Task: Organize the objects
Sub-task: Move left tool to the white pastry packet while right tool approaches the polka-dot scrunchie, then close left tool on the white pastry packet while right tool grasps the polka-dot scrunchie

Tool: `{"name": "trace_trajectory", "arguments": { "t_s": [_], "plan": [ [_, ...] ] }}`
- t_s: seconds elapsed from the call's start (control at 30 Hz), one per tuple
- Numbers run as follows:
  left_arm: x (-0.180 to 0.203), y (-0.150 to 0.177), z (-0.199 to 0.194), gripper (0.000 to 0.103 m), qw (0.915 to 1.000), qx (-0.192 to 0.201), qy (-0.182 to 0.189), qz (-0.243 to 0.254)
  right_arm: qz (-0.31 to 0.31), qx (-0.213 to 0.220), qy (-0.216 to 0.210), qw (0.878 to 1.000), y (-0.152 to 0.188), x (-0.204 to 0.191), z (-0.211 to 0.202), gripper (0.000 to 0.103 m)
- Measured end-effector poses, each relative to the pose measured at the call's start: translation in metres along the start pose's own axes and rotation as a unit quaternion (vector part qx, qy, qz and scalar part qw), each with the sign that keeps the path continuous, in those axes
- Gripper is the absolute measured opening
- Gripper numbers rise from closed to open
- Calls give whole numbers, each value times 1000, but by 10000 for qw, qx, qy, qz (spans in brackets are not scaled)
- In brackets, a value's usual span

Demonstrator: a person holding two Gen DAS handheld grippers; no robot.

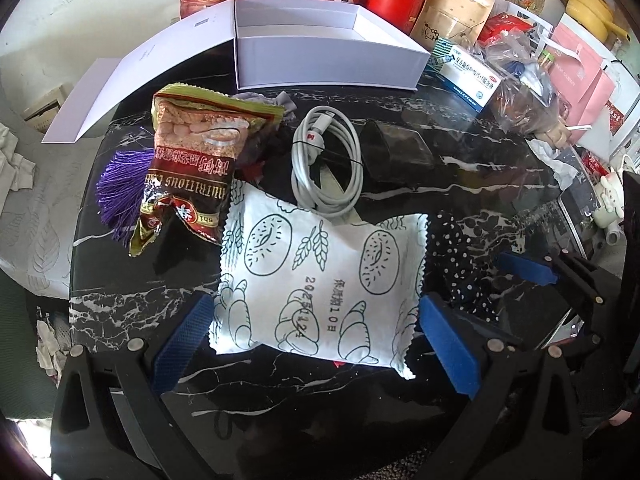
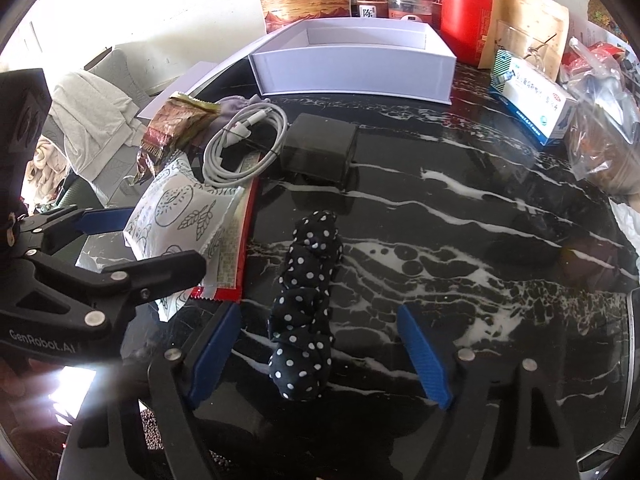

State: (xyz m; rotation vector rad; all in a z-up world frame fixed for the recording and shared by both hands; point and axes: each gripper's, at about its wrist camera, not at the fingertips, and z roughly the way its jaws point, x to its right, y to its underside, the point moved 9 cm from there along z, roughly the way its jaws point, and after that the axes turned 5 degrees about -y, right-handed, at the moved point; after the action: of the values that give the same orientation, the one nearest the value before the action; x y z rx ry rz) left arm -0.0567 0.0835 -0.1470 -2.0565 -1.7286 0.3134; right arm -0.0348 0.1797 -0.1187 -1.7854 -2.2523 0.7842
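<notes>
The white snack pouch printed with green bread drawings [image 1: 316, 284] lies flat on the black white-veined marble tabletop [image 2: 460, 208], between the blue pads of the left gripper [image 1: 320, 340], whose jaws stand spread, not pressing it; just right of the pouch lies the black white-dotted fabric scrunchie [image 2: 306, 312], between the spread jaws of the right gripper [image 2: 320, 356], pads clear; beyond the pouch, a coiled white cable [image 1: 326, 160] and an open white cardboard box [image 1: 332, 56].

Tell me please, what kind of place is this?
Probably a room in a home, not a workshop. A black marble table is crowded with household things: jars and a red canister at the back, a medicine box, snack packets, and clothes on a chair beside it.
</notes>
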Motion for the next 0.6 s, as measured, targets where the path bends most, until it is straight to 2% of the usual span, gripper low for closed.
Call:
{"name": "trace_trajectory", "arguments": {
  "t_s": [0.13,0.2,0.3,0.43,0.5,0.6],
  "plan": [
    [2,-1,6,102,10000,-23,-36,32,-87,46,123,9999,-2,2,0,69],
    [1,0,10,102,9999,-51,-152,32,-133,60,192,9997,-3,3,-1,58],
    [2,1,15,102,9999,-114,-41,-40,-167,78,188,9997,-3,3,-2,46],
    [4,0,18,102,10000,-65,-44,-8,-275,96,210,9994,-3,1,-2,42],
    [4,0,18,102,10000,-33,-36,-8,-289,119,206,9993,-2,1,-2,29],
    [4,-1,16,98,10000,33,-2,-18,-285,141,202,9993,-3,3,-2,23]
  ]
}}
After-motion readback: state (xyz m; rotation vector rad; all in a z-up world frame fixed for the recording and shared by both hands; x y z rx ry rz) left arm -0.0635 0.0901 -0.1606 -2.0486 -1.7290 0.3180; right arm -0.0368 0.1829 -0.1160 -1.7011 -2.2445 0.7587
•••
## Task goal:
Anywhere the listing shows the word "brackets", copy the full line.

## Response for this exercise:
- Calls give whole numbers, each value times 1000, but by 10000 for qw, qx, qy, qz (spans in brackets are not scaled)
- In brackets, a value's usual span

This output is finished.